— TASK TO COMPLETE —
Beginning with the line that holds "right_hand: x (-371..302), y" in the data below, give again every line through the one that holds "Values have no", exactly as written.

[Items listed in a dataset]
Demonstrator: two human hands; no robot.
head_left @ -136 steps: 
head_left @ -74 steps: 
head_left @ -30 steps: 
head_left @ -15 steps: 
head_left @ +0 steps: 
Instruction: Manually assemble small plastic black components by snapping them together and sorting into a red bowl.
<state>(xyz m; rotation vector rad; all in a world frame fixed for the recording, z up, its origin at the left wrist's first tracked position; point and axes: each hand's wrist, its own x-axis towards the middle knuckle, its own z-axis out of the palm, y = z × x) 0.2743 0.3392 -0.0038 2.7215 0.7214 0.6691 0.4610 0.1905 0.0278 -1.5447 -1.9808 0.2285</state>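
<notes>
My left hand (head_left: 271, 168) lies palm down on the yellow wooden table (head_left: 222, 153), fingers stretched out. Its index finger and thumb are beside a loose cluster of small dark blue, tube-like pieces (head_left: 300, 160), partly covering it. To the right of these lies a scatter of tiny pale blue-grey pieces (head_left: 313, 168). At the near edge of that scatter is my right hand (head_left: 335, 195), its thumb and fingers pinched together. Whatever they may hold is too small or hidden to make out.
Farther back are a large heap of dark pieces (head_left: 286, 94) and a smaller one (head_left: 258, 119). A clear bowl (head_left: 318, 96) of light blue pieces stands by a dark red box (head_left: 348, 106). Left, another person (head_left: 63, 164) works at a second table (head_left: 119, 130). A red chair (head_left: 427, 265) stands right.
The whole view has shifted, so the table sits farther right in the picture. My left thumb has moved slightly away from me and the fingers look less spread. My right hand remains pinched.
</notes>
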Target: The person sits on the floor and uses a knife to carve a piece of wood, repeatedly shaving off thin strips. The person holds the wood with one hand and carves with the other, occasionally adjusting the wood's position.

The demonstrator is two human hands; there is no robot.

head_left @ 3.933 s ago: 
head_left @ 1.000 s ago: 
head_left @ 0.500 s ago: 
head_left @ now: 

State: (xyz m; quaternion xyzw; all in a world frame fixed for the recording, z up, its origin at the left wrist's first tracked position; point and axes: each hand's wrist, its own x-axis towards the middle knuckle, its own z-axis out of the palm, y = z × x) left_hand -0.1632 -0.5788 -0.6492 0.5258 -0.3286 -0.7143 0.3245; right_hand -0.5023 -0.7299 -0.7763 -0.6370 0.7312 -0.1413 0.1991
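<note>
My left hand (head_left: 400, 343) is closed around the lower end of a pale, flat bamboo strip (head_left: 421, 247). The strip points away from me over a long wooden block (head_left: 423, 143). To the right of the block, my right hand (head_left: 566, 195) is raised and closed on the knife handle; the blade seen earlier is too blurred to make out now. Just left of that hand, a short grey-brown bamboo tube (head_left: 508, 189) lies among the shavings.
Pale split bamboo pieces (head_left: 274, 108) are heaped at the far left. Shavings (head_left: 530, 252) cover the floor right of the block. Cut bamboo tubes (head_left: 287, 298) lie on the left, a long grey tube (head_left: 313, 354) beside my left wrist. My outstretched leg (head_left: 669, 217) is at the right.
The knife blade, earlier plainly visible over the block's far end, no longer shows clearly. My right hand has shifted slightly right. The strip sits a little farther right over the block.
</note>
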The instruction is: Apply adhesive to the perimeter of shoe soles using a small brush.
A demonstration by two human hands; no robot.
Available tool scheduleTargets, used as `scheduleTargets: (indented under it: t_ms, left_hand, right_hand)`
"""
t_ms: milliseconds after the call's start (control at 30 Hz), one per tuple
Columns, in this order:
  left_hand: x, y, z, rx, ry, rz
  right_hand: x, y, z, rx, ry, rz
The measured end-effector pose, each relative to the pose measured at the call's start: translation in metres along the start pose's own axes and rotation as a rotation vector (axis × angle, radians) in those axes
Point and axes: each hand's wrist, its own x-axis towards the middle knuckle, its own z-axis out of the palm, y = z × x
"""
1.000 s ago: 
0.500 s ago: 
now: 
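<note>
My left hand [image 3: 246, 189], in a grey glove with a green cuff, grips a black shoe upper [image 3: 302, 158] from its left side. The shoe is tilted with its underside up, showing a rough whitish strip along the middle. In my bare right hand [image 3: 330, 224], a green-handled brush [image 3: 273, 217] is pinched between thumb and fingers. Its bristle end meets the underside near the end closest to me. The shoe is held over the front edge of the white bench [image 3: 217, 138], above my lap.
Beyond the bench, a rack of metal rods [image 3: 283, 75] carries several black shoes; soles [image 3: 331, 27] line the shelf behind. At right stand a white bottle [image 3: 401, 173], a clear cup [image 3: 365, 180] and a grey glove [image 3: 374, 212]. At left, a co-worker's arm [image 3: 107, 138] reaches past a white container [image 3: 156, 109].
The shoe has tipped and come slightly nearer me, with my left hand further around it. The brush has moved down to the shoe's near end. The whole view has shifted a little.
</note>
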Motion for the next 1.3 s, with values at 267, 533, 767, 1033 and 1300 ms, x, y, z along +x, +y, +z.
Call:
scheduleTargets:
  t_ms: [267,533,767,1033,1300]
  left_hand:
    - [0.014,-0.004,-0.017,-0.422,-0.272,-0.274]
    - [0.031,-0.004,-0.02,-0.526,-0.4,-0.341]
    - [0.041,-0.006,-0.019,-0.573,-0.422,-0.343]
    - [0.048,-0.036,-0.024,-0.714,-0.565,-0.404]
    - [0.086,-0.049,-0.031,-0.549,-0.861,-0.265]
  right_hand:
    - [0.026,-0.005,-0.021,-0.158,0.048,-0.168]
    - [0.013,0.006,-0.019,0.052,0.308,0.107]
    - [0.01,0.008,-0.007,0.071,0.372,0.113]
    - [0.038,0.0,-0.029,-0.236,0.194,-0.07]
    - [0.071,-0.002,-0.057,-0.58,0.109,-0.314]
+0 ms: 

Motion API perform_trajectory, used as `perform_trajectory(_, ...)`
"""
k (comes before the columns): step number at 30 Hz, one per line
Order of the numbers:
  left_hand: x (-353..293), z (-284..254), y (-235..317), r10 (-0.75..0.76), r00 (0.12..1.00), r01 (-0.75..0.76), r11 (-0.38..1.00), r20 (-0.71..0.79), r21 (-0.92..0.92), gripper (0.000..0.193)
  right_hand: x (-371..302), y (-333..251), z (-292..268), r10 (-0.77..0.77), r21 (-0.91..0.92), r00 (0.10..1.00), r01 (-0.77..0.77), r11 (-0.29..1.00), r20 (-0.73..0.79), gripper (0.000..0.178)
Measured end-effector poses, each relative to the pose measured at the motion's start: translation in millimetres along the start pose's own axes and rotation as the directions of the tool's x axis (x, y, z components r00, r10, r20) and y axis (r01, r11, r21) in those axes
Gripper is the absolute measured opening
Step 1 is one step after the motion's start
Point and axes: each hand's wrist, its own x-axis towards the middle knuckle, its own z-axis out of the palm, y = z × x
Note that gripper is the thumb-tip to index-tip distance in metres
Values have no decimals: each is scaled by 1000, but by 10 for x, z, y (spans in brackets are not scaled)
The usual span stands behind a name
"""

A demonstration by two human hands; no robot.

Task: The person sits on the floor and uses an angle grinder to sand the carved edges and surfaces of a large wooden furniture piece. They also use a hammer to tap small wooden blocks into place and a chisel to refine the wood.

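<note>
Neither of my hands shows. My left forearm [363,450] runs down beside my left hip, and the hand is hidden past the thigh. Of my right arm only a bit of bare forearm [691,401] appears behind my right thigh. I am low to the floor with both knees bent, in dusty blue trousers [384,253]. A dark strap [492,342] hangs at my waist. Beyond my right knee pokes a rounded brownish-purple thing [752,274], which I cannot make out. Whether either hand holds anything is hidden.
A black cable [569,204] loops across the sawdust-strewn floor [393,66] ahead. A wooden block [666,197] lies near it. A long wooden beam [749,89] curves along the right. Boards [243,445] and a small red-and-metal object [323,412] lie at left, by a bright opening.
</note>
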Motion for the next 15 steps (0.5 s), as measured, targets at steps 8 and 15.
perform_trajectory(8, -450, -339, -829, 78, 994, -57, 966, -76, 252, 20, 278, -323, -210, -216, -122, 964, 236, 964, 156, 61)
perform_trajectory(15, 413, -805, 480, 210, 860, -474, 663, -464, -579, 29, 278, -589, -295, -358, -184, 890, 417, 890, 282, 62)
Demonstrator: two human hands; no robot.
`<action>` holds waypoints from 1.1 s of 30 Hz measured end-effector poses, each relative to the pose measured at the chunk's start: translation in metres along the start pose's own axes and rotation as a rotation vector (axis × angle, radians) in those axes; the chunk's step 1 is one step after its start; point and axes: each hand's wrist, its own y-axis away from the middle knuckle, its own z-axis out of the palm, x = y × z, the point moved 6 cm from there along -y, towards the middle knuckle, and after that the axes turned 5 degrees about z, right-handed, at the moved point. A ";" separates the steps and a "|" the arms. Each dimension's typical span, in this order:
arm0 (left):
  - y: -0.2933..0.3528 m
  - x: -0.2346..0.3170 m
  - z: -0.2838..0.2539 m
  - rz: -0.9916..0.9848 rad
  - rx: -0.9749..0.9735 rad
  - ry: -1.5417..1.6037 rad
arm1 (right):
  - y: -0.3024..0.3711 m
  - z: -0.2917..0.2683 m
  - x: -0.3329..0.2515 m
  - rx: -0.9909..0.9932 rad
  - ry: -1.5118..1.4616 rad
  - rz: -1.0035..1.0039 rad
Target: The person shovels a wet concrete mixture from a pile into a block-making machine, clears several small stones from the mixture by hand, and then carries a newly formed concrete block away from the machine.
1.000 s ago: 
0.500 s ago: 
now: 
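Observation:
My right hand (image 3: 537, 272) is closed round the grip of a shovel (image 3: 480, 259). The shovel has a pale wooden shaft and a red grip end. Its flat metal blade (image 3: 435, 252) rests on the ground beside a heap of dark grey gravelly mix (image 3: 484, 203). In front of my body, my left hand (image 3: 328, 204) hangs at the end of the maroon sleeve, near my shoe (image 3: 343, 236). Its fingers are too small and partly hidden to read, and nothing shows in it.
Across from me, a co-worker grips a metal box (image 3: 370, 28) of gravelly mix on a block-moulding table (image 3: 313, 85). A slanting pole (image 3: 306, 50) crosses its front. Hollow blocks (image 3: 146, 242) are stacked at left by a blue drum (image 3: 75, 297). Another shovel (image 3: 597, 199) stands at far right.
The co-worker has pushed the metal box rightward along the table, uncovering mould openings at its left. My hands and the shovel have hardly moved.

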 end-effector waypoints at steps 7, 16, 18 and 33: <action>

— WRITTEN RESPONSE —
  right_hand: x (-371..302), y (-333..251), z (-292..268), r10 (-0.77..0.77), r21 (-0.91..0.92), r00 (0.10..1.00), r01 (-0.77..0.77), r11 (-0.29..1.00), r20 (-0.73..0.79), gripper (0.000..0.178)
Measured end-effector poses, each relative to the pose measured at the motion's start: translation in millimetres along the start pose's own axes and rotation as the directions of the tool's x axis (x, y, z components r00, r10, r20) and y axis (r01, r11, r21) in those axes
Gripper is the absolute measured opening
Step 1 is one step after the motion's start
Point and axes: each hand's wrist, its own x-axis towards the middle knuckle, its own z-axis out of the palm, y = z × x
Note that gripper is the thumb-tip to index-tip distance in metres
Values have no decimals: each is scaled by 1000, but by 10 for x, z, y (spans in brackets are not scaled)

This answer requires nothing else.